Moreover, what would the increase mean? By itself, it wouldn’t invalidate the concept of voluntary self-restraint—because modernisation, for all nuclear powers, is typically about being able to continue doing tomorrow what they were able to do yesterday. Much of China’s modernisation program fits that description—it’s about ensuring China’s second-strike survivability and its ability to target an adversary with stronger missile defences.
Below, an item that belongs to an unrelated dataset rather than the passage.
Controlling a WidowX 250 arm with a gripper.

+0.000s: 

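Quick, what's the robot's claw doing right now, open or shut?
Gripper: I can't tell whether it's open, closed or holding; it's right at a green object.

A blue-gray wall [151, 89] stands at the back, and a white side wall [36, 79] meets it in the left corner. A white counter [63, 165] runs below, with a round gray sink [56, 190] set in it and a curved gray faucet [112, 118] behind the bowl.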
Still, an expanding Chinese arsenal does imply a certain malleability to the concept of self-restraint. China has not traditionally relied much upon nuclear weapons to coerce other players. Its conventional and paramilitary forces are well placed to serve in that mission. And, of course, Beijing is happy to ‘weaponise’ economic ties and Chinese indigenous communities when it needs to. In short, it already has such a range of coercive levers close to hand that an expanding nuclear arsenal—in and of itself, regardless of final size—would suggest a less self-restrained Beijing in future.
Where does that leave us? Nowhere comfortable. Arms control is a form of strategic competition. China knows it has done well in the past from sidestepping that competition. Drawing it in can only be a long-term project—and Beijing’s certainly in no hurry.